A bridge might implement an interface table using a software data structure or use a content-addressable memory (CAM) chip. In either case, the size of the table is finite. In a large LAN, this limit might be a problem in that there could be more hosts and addresses than there is space in the table. To help keep the table small, most bridges maintain a check of how recently each address was used. Addresses that have not been used for a long period of time (minutes) are deleted. This has the effect of removing unused entries; if the address is used again, however, before a frame is received from the same source, it requires the frame to be flooded to all ports.

A useful side effect of deleting old addresses is that the bridge interface table records only working MAC addresses. If a network interface card (NIC) stops sending, its address is deleted from the table.

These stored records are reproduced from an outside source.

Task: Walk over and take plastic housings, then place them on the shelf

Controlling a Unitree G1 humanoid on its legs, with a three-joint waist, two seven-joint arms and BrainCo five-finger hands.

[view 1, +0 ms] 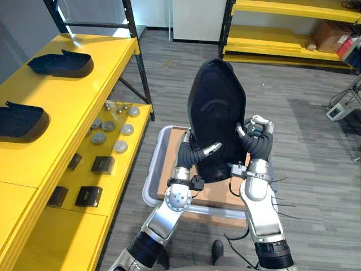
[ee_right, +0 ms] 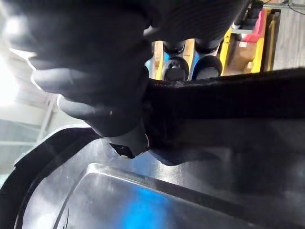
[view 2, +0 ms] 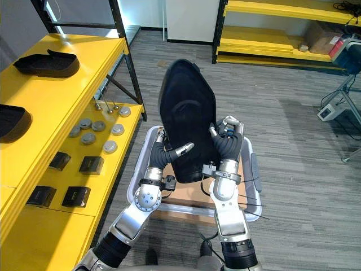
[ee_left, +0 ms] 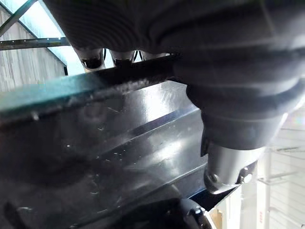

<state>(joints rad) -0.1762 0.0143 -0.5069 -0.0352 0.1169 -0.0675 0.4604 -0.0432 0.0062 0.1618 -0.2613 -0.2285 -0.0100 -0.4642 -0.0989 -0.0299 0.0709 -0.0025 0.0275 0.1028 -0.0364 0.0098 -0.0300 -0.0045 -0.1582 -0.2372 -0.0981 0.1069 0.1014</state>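
Note:
A large black plastic housing [view 1: 217, 107] stands upright in front of me, held between both hands above a tote. My left hand [view 1: 198, 153] grips its lower left edge, thumb across the inner face and fingers behind the rim [ee_left: 95, 81]. My right hand [view 1: 256, 139] clasps the lower right edge, fingers curled over the rim [ee_right: 228, 95]. Two more black housings [view 1: 61, 64] [view 1: 21, 120] lie on the yellow shelf top [view 1: 62, 107] at my left.
Under the housing sits a grey tote [view 1: 153, 186] with a cardboard sheet inside. The shelf's lower yellow level [view 1: 107, 186] carries round metal discs [view 1: 107, 132] and small black boxes [view 1: 89, 195]. A black shelf post [view 1: 138, 62] stands close by. More yellow racking [view 1: 282, 34] lines the far wall.

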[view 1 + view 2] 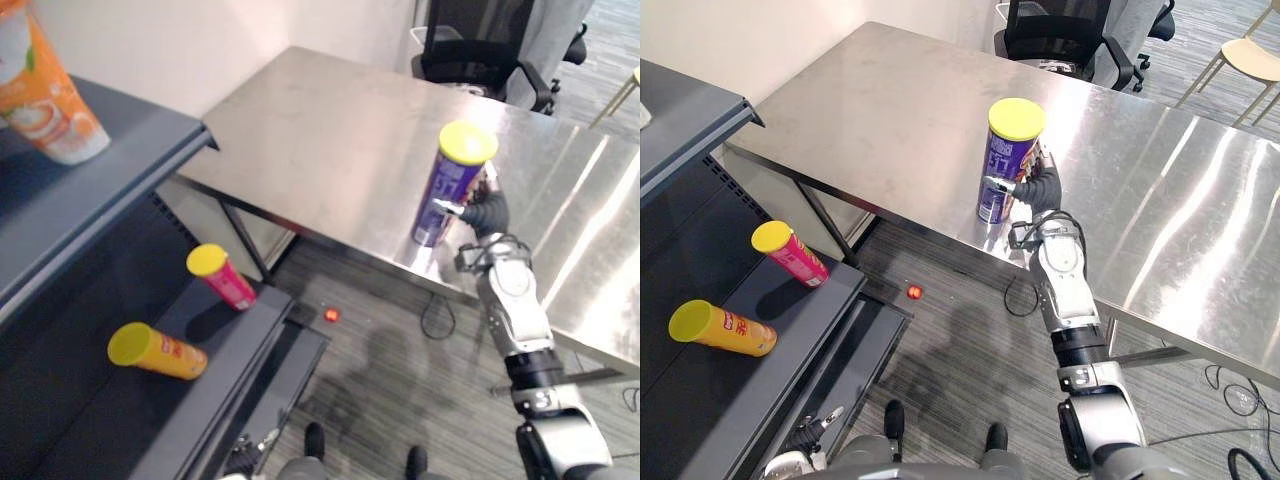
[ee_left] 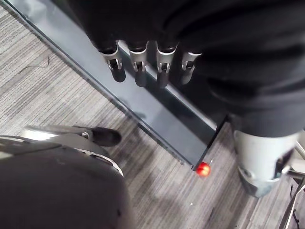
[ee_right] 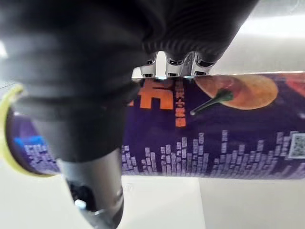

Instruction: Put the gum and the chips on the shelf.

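Beside dark shelving (image 1: 780,340), steel table (image 1: 890,110) on grey carpet (image 1: 940,350).

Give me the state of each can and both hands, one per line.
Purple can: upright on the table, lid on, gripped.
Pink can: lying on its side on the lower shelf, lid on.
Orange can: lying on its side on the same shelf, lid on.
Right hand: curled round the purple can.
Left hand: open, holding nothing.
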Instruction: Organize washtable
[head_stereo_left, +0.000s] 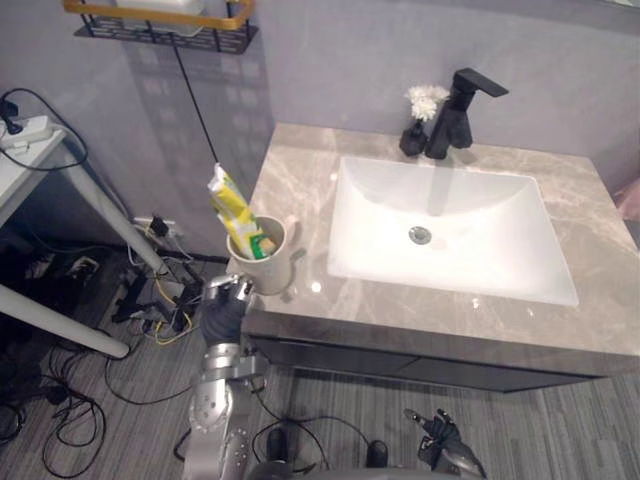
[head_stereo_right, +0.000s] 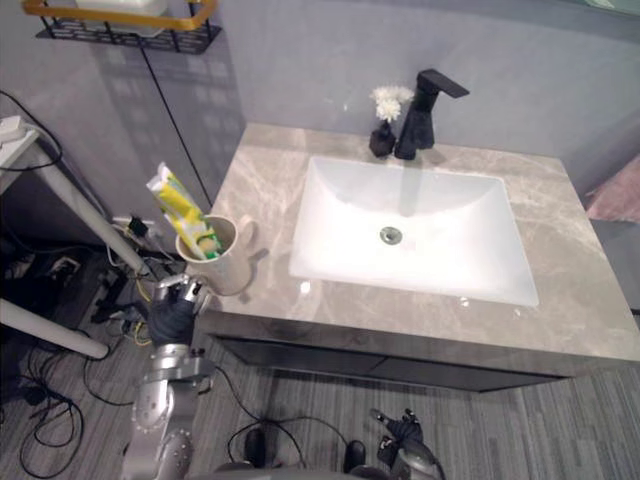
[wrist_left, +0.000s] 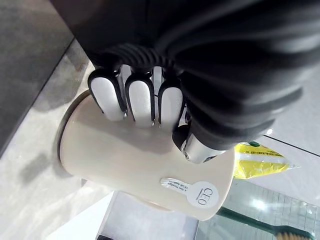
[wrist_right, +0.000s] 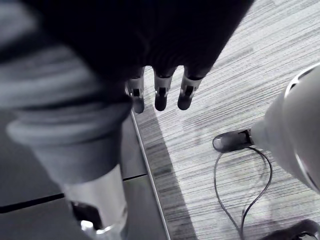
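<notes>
A cream cup (head_stereo_left: 268, 265) stands at the front left corner of the marble washtable (head_stereo_left: 300, 180). A yellow toothpaste tube (head_stereo_left: 232, 203) and a green toothbrush (head_stereo_left: 262, 247) stick out of it. My left hand (head_stereo_left: 225, 305) reaches up from below the corner. In the left wrist view its fingers (wrist_left: 140, 97) and thumb curl round the cup (wrist_left: 140, 160), with the tube (wrist_left: 257, 160) past the rim. My right hand (head_stereo_left: 440, 437) hangs low in front of the cabinet, its fingers (wrist_right: 160, 95) relaxed over the floor and holding nothing.
A white sink basin (head_stereo_left: 440, 230) fills the middle of the washtable, with a black faucet (head_stereo_left: 455, 110) and a small black vase of white flowers (head_stereo_left: 420, 115) behind it. A wire shelf (head_stereo_left: 160, 22) hangs on the wall. A white table (head_stereo_left: 30, 160) and cables are at the left.
</notes>
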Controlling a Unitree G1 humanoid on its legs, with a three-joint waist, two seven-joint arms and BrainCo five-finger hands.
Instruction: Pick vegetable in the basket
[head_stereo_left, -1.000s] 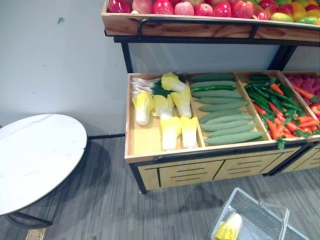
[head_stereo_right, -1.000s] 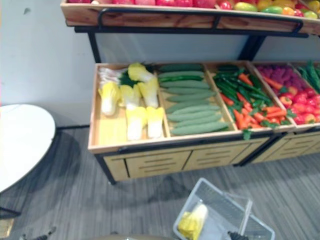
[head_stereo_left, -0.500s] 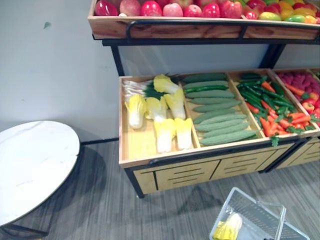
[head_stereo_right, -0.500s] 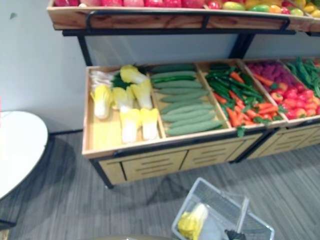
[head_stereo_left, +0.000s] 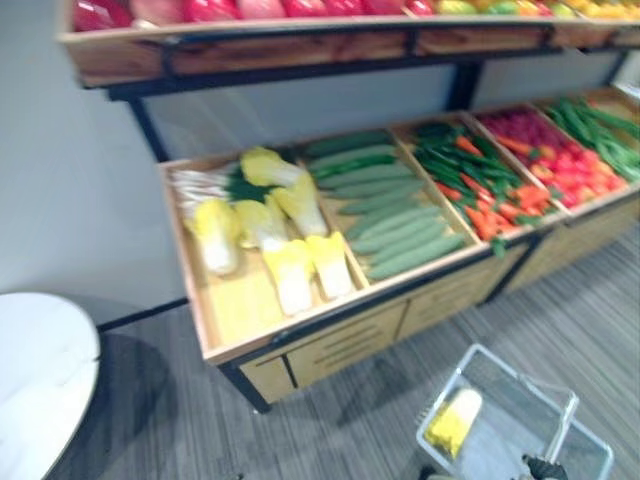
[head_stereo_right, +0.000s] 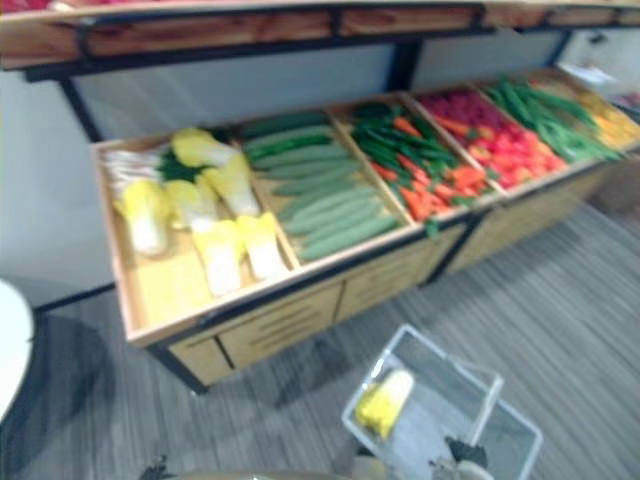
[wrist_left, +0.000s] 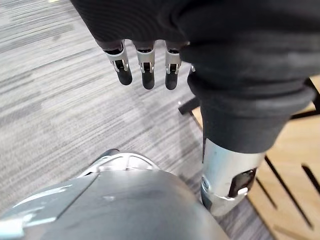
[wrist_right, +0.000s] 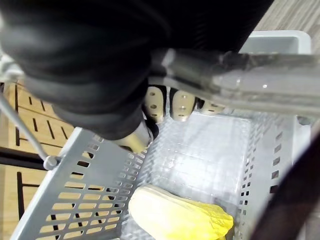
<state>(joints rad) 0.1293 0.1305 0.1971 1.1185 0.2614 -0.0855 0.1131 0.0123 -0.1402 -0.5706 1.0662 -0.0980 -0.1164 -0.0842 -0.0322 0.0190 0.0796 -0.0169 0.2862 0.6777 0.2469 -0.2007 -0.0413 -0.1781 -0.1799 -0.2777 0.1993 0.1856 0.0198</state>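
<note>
— Eyes first: where is the vegetable?
— The yellow-and-white leafy cabbage lies in the grey slotted plastic basket, at five o'clock from the wooden produce stand, against the basket's nine o'clock wall.
— Left wrist?
— The left hand hangs over grey carpet, fingers straight, holding nothing.
— Right wrist?
— The right hand has its fingers curled round the basket's grey handle; the cabbage lies beneath.
</note>
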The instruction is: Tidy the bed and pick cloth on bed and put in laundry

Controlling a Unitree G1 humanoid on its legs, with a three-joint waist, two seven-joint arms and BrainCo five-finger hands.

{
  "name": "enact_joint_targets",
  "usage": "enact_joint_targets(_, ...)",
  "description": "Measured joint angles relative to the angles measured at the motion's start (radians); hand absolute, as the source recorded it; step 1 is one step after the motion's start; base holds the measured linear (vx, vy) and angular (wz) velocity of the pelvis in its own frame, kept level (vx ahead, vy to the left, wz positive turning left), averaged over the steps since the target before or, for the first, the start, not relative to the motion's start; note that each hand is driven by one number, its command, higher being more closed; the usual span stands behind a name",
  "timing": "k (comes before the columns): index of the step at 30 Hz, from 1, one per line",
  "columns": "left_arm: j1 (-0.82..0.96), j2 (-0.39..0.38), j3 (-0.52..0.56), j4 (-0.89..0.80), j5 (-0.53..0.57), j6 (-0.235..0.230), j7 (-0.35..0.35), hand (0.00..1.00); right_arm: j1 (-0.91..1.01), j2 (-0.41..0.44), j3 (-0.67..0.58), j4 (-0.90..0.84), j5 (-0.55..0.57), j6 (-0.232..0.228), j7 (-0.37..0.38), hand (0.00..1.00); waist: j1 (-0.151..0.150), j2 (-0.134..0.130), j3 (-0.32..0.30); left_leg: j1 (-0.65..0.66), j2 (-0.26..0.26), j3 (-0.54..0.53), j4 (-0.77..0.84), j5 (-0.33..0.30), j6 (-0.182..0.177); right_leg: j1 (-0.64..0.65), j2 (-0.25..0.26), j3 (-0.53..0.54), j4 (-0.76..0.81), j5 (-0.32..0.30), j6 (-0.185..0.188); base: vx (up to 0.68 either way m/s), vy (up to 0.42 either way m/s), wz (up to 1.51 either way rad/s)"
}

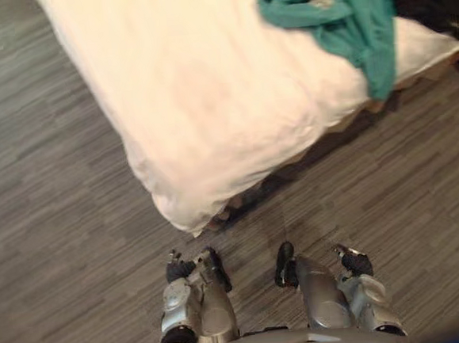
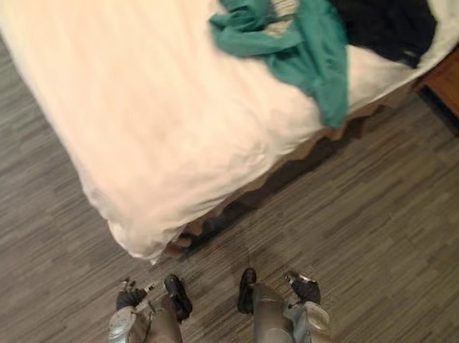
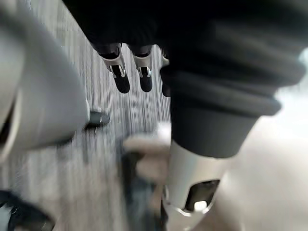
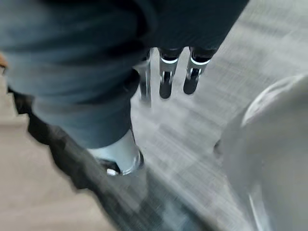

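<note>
The bed (image 1: 208, 102) stands on the floor (image 1: 51, 233), one corner pointing toward the robot. On the bed, toward its right side, lies the near cloth (image 1: 357, 18), one end hanging over the bed's right-hand edge. The far cloth (image 2: 380, 9) lies on the bed just behind it, touching it. A stand (image 2: 455, 90) sits on the floor beside that edge. The left hand (image 1: 177, 268) hangs before the bed's corner, and the right hand (image 1: 353, 263) further right.
</note>
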Motion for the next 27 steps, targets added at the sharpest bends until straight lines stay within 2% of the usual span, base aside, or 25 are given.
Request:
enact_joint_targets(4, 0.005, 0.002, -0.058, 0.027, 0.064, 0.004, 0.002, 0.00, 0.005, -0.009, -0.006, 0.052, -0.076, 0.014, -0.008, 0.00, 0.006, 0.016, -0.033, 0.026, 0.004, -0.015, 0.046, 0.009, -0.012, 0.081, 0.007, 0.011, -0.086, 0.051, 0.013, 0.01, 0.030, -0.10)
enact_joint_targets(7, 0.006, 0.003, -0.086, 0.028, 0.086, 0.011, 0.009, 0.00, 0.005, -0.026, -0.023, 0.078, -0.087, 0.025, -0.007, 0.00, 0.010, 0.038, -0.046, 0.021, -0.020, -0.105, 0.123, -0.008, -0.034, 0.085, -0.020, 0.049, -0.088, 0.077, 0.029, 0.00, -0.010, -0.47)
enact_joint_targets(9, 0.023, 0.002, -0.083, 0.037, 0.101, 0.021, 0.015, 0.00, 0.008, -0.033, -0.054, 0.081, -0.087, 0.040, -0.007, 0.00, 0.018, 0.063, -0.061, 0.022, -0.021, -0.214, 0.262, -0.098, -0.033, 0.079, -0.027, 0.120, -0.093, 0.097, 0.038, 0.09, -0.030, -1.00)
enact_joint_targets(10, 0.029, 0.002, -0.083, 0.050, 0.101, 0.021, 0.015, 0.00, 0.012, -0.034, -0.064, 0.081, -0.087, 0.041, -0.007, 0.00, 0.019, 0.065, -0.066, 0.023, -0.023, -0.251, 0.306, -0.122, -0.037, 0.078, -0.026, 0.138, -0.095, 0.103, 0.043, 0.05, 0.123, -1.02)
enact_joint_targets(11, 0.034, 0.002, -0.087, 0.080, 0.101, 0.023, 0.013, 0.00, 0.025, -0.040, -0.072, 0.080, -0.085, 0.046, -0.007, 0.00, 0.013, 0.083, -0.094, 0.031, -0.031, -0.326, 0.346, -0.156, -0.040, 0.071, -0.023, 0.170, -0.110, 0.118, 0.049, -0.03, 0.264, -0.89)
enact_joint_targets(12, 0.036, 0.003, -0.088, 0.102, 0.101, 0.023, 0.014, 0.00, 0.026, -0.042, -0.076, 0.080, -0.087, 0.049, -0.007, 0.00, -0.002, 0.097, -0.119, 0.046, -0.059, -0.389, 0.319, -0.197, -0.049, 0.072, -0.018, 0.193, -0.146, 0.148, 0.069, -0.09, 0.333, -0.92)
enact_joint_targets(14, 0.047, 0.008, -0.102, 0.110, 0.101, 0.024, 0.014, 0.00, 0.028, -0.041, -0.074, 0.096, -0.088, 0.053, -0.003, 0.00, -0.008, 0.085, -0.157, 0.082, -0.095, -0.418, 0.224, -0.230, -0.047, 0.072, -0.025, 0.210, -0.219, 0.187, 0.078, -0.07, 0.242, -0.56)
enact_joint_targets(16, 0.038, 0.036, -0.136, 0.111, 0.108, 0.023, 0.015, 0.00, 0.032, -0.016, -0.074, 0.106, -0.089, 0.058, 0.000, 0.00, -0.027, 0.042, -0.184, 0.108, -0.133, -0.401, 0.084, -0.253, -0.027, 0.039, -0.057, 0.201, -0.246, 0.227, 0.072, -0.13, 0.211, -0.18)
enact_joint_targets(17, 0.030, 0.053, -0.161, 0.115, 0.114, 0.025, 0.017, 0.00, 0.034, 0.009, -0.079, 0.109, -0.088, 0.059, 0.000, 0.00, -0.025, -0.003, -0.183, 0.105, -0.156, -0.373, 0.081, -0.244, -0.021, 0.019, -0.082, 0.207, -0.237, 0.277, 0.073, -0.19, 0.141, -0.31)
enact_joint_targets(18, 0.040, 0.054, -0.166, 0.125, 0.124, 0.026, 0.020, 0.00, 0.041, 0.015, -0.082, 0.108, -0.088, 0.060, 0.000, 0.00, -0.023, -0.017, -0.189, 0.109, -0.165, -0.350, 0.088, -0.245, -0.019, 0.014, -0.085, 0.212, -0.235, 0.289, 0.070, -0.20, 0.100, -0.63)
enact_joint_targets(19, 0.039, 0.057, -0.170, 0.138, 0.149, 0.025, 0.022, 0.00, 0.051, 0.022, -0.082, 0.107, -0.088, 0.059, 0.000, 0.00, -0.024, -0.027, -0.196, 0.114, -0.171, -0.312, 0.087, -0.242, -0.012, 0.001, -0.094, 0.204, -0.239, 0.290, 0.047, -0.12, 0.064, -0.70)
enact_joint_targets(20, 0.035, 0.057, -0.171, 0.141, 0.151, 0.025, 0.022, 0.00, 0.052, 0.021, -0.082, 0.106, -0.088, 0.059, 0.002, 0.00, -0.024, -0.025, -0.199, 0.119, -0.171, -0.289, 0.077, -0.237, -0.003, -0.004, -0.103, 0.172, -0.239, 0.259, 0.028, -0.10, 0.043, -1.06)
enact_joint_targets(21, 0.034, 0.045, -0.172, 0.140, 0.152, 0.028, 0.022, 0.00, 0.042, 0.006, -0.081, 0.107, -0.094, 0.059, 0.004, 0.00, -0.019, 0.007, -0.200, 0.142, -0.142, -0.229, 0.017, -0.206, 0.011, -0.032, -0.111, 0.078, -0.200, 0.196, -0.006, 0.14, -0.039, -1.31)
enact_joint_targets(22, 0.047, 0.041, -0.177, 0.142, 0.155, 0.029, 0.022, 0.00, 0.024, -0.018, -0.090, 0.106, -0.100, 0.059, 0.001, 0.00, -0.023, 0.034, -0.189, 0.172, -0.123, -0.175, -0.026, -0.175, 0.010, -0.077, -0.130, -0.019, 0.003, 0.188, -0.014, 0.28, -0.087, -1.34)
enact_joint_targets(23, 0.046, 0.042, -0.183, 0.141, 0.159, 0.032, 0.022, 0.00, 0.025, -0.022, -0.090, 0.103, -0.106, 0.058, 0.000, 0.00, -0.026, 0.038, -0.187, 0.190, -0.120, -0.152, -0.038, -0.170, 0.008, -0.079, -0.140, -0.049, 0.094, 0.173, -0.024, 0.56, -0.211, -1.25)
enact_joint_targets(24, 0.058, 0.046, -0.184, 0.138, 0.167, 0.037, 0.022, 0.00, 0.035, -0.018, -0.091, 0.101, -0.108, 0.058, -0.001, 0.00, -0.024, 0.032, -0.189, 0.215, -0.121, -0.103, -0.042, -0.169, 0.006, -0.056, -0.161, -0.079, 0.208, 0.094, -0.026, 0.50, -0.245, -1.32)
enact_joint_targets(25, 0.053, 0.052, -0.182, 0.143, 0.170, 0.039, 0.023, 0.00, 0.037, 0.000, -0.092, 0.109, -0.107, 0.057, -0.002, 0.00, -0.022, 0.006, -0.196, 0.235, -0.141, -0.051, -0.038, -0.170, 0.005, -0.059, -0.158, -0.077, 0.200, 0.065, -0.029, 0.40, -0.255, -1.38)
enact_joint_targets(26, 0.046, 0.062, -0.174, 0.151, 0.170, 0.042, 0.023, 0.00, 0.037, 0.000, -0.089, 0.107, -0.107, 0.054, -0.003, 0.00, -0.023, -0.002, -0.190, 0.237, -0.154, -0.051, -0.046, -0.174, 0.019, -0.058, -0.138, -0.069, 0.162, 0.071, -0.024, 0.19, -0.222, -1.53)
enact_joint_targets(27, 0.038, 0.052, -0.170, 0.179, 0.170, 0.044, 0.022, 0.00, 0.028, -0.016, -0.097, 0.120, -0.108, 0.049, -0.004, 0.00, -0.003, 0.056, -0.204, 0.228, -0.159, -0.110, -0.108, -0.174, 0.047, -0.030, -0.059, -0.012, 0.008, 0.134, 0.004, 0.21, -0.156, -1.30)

If the NIC is subsequently reconnected, the entry is restored; if the connection is made to another port (the cable is changed), however, a different (updated) entry is inserted that corresponds to the actual port associated with the address. (The bridge always updates the interface table for each source address in a received MAC frame. Therefore, even if a computer changes the point at which it is connected without first having the interface table entry removed, the bridge still updates the table entry.)


Switches?Layer 2 Devices

Hubs create a network environment in which each connected device shares the available network bandwidth with other devices contending for the same network resources, as illustrated in Figure 5-10.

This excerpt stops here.